Бочкомой сморкается в фартук, он вырастает высочайшей плоской доской, в седых усах его запуталась последняя прибаутка. Его счастье – в бочках: он полощет их, оттирает содой, парит их темный дуб и находит, что восемь часов работы, отсчитанных заповедью второго сотворения, не вмещают удовольствия от спорой работы. Его приходится гнать из подвала. В праздники он тоже является за своим счастьем, и Эдуард Ведель говорит об этом с теплой улыбкой. Запорожец умрет, если у него отнимут азарт и искусство прачечной для гнутого дуба. Мыть бочки – это почище, чем заниматься исканием истины, считая ее несуществующей. Он вытирает огромные руки, длиннее старинного маятника, с пальцами, как бугристые корни с германской гравюры шестнадцатого столетия.
– Он записывает! – задыхается от смеха кочегар и хватает меня за руку. – Пиши, пиши, он тебе скажет… Запиши, почему он такой мокрый. Ха-ха-ха! – трясется его тело от безудержного веселья. – Он записывает все, что ему ни скажешь!..
– Пиши, – говорит бочкомой, грабастая колени коричневыми лапами. – Значит, цапля и кулык и чайки – это три птицы таки болотны. Вот прылетела цапля до кулыка в гости, а он сыди у воды, конечно. Так она и говорит: «Кулыку, братику, чего это у тебя сыние м…и?» А вин и отвечав: «Цаплюшка-матушка, я всегда на води, оттого у меня сыние м…и». Потом вин-то и говорит: «Прылетилы гости, чорт им рад, сыди на помости у карты играть». Так це же у меня так. Потому и я Кулык.
– Видал? – кричит торжествующе кочегар. – Тонко у него все, как в газетке. Он тебе еще скажет. Слушай.
– Пиши, пиши, – простуженно басит Кулик, лукаво осучивая нитки запорожского уса, – це у меня усе так… Казак иде, козу веде, а она, проклята, не йде. А вин ее ногами, а она его рогами. Да и все… А вин раком и стал.
Придании доволен. Быть может, он прав. Nihil privativum Шопенгауэра и вопрос о воле к счастью разрешаются гораздо проще, чем полагают книги. Бочкомой не бросает слов зря, он в жизни признает только дело. Не подразумевал ли он под козой понятие счастья в толковании философа? Здесь можно ожидать чего угодно, в этой кочегарке с загадками хитрого беса в черной бороде и прибаутками, висящими на седохмурых усах почитателя пареных бочек. Кочегарка – прямо как колба алхимика.

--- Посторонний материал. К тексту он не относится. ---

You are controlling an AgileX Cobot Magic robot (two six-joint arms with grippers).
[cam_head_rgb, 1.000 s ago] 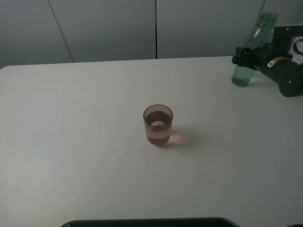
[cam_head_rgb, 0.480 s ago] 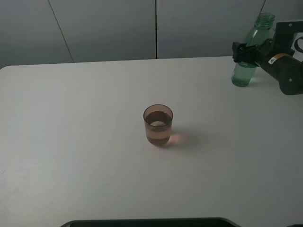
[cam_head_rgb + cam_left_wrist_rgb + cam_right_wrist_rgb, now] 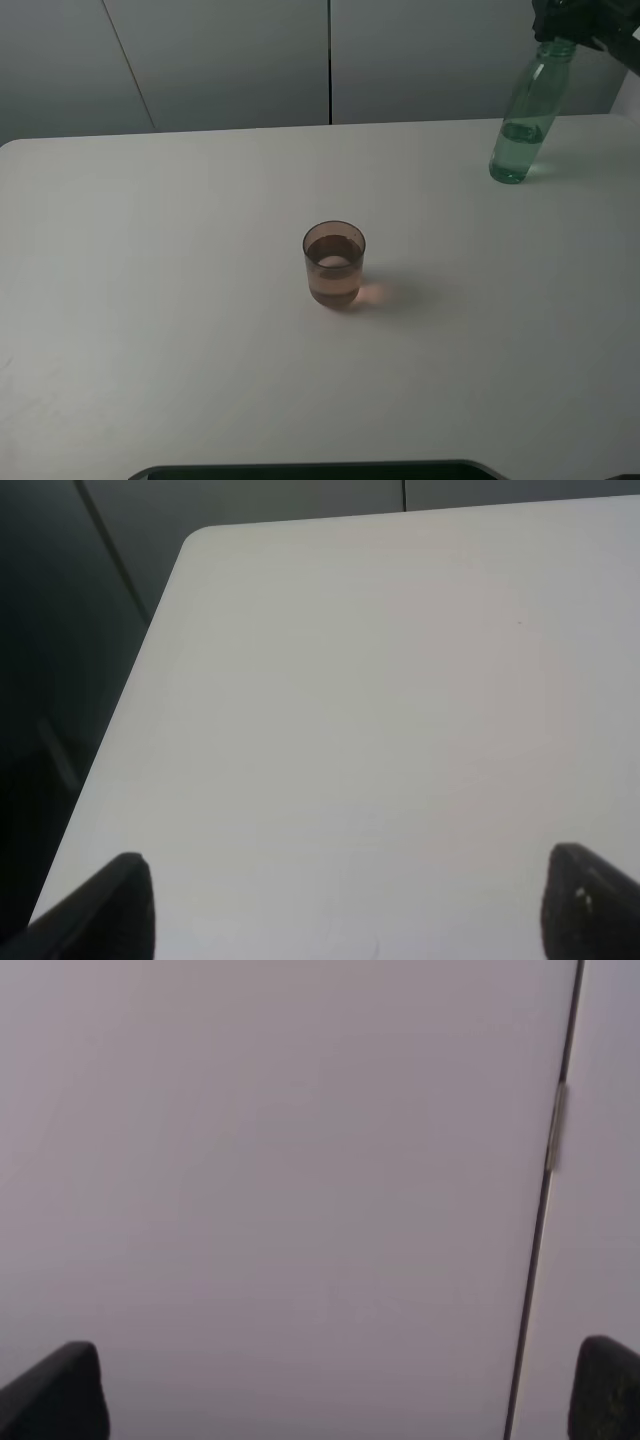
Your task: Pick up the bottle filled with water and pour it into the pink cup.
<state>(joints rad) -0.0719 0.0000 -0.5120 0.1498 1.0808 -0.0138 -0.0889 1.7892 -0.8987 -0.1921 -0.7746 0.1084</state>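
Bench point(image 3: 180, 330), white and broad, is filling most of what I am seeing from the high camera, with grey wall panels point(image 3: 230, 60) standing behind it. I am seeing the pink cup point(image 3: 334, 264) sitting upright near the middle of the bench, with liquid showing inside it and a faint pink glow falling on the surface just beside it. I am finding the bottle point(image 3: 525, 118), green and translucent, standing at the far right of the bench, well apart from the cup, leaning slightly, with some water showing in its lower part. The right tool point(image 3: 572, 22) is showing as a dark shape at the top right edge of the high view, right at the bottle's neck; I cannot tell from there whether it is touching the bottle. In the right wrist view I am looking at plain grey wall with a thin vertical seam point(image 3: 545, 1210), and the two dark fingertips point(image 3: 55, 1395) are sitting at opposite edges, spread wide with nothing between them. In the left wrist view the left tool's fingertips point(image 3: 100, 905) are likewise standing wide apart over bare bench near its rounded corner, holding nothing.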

Но когда же взорвется адская машина? Когда же наконец Кола Бреньон выльет проклятый голубой абсент, опаивающий ядами простодушные сердца с холмов, где растут виноградники?

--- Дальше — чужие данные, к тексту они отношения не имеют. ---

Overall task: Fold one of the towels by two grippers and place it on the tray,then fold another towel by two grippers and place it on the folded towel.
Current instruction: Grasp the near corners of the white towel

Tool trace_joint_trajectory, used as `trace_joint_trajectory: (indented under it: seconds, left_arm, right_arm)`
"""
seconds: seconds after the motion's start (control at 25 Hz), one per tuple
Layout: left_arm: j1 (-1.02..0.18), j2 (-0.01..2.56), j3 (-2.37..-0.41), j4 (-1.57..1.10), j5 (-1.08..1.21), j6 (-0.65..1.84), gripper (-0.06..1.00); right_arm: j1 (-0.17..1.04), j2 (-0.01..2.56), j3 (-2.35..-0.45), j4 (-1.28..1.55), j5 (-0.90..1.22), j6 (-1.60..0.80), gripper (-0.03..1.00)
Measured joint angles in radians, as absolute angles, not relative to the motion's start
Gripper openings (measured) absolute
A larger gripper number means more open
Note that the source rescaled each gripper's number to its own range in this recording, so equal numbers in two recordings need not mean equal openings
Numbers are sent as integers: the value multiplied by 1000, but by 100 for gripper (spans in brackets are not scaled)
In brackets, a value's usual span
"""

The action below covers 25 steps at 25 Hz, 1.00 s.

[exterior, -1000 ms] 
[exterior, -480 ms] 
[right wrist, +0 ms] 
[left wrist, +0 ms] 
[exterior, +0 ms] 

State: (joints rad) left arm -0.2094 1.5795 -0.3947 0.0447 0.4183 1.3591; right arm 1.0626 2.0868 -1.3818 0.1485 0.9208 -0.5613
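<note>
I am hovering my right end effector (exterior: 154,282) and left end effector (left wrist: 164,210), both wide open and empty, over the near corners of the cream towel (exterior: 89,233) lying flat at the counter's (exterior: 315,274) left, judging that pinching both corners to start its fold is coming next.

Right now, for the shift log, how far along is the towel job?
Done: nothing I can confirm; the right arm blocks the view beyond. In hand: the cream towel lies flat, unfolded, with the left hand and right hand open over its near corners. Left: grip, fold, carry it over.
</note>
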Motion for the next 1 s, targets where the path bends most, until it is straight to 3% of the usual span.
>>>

Колесо истории неуклонно подвигает стрелки:
И клоп давным-давно уполз в свою заветную щель.
Надо вставать… Какая-то утренняя светлая истома звучит в теле. Боже, как мил и ласков утренний свет! Сны, как бой старых гулких часов, долго еще стоят неясным звучаньем, трогая легкий гуд сердечных потемок, – они все глуше, неяснее, и наконец совсем исчезает звон, и с высшей справедливостью секунды четко соскакивают с медных зубцов рассудка:
Так-так… Так-так…
Напрасно думают о часовщиках, что это самые мирные люди под солнцем. Их наклоненные головы глубоко обманчивы. Я знал семью одного гравера, резавшего печати губернским присутствиям и медные доски докторам и адвокатам, из улицы, погруженной в заборы всегда вечеревшей провинции. Так мне казалось – там всегда плыл сумрачный звон, огни зажигались рано, зябко летели скелеты галочьих туч… Гравер дал сына революции. Его сын пожирал мир, пахнувший сургучом и сукном полицейских участков, как туберкулез пожирает ослабевшие легкие. Он был румянцем и блеском на впалом и сжатом лице Восстания. Он был – его нет. Но он вечно стоит над страною – остроглазый, весь собранный в тонкости губ, весь как термометр с обезумевшей ртутью, в тонкой и чахлой руке его телефонная трубка и карандаш организатора. Может быть, вы ждете его, старый Кола Бреньон?